Work to complete = Your answer must be the lines of the entries below, exactly as written, from the first line through the line containing "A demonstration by".

Data excerpts =
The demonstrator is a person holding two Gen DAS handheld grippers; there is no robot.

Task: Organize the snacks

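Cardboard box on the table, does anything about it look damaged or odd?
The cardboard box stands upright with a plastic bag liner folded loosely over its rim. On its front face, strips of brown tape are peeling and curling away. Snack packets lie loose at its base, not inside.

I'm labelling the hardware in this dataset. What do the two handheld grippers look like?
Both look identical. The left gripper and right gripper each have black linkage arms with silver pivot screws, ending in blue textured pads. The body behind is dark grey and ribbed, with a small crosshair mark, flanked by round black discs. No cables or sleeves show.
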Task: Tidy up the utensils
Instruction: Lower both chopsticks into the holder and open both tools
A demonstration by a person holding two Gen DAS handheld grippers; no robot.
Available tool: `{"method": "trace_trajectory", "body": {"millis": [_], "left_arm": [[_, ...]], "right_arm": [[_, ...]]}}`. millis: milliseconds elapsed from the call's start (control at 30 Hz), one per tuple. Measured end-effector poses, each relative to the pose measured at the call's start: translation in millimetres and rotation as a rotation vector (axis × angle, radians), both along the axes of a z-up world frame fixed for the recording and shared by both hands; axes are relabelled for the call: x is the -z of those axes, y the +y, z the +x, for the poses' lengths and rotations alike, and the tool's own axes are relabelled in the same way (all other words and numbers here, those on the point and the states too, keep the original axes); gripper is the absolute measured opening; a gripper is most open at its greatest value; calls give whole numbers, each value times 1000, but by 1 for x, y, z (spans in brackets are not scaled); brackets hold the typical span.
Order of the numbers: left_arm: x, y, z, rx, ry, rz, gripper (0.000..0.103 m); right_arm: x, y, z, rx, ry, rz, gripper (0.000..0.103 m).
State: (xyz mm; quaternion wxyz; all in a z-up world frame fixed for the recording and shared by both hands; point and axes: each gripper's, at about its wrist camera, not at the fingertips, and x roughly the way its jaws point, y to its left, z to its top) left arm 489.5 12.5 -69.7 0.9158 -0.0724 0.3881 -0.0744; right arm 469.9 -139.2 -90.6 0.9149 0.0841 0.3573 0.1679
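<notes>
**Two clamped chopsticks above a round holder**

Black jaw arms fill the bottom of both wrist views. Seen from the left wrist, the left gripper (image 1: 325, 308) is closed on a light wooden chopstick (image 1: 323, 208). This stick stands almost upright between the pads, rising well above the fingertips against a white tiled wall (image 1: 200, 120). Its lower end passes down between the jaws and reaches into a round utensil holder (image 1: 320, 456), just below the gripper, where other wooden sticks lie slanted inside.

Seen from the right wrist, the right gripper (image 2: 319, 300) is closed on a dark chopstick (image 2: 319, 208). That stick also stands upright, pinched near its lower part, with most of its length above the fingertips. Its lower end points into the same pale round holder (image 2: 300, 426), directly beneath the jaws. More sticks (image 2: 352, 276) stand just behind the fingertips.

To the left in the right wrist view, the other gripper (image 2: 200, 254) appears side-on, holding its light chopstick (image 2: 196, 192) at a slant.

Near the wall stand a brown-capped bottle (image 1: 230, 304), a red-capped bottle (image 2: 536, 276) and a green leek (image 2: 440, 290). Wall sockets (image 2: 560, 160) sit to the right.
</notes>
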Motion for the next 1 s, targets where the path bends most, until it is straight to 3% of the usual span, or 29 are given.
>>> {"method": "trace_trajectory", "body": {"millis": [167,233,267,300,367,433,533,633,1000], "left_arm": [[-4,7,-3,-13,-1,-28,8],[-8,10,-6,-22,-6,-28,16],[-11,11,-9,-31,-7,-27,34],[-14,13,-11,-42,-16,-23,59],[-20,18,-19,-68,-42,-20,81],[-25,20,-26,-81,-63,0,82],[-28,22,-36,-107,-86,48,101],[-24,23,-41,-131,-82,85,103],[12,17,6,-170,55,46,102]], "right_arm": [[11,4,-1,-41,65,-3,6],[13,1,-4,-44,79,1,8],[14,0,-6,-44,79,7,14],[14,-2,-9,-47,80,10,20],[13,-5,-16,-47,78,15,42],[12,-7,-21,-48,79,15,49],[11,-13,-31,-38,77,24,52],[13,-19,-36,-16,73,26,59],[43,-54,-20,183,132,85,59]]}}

Solution to the problem =
The demonstrator is a person holding two Gen DAS handheld grippers; there is no robot.

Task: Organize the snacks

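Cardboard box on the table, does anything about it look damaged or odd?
The cardboard box stands upright with a plastic bag liner folded loosely over its rim. On its front face, strips of brown tape are peeling and curling away. Snack packets lie loose at its base, not inside.

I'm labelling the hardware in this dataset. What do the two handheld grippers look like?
Both look identical. The left gripper and right gripper each have black linkage arms with silver pivot screws, ending in blue textured pads. The body behind is dark grey and ribbed, with a small crosshair mark, flanked by round black discs. No cables or sleeves show.
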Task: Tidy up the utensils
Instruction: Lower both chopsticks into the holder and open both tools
A demonstration by a person holding two Gen DAS handheld grippers; no robot.

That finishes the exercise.